Quelles émotions ? Les aspirants motocyclistes, par exemple, grâce à un jeu de simulation sur ordinateur, doivent conduire une moto en essayant de garder la route. Sobres, ils réussissent, mais si la simulation prétend que le conducteur a bu 2 ou 3 verres de bière, le garçon constate qu’au lieu de freiner en 13 mètres, il en faut 26 (l’alcool ralentit les réflexes) tandis que si la fiction porte sur la consommation d’un joint, il ne peut plus calculer la distance à un obstacle.
Cerveau en construction
On travaille sur 1.000-2.000 élèves à la fois afin d’avoir une représentativité statistique, poursuit le professeur Gallimberti.

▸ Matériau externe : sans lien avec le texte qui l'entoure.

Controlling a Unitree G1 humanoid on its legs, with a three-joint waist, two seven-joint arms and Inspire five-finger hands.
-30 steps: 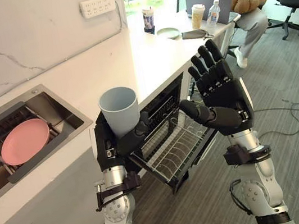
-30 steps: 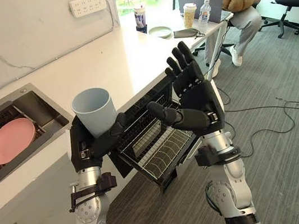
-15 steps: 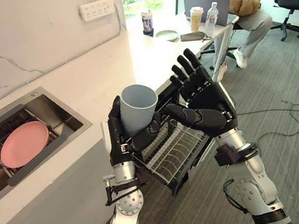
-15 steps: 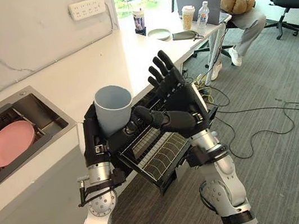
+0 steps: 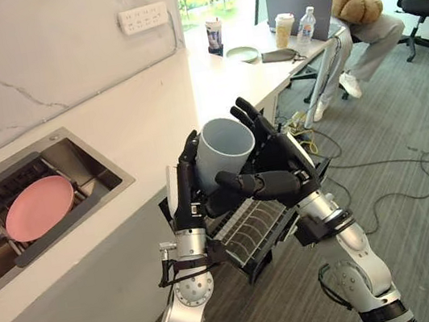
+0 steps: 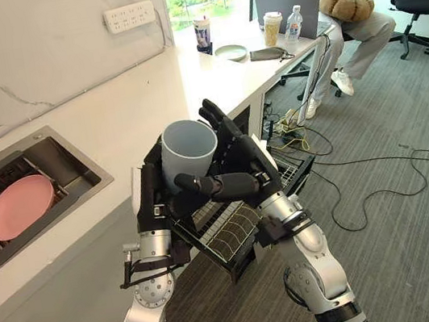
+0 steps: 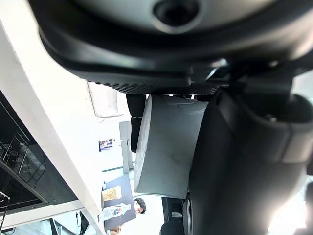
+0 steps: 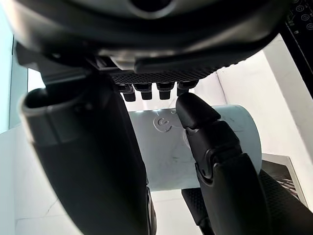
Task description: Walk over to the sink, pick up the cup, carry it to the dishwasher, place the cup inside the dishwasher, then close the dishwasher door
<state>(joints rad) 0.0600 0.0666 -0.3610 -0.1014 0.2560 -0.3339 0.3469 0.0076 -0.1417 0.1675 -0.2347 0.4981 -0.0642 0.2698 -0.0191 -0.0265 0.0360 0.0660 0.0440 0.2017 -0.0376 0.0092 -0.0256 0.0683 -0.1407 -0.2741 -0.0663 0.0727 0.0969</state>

A la fin, par rapport aux groupes de contrôle non soumis à l’expérience, on a constaté dans le groupe traité :
1) une réduction significative de la première consommation de cigarettes, de joints et, ensuite, d’alcool,
2) l’attrait pour la consommation de substances non encore prouvées est passé d’une valeur initiale de 8 à 4. On a obtenu ces résultats en activant l’amygdale et l’hippocampe avec des informations-émotions.
Le fait est que le cerveau est « en construction » jusqu’à l’âge de 25 ans, c’est pourquoi il est si important de prévenir l’utilisation précoce de substances excitatrices, car elles créent des dommages permanents. Si on met un médicament dans des circuits cérébraux qui ne sont pas encore formés, c’est comme si on donnait un choc électrique qui fait sauter les connexions entre les neurones et affecte la myéline qui les entoure. L’impact est différent si une personne commence à consommer la drogue à l’âge adulte. Bien que les addictions à l’alcool et aux substances restent, et sont de plus en plus clairement, des maladies neurologiques. Tout se joue sur les deux clés que sont la joie et la douleur. Et quel sera le titre du prochain livre de Luigi Gallimberti sur la dépendance, qui sera publié après l’été ? Mourir de plaisir.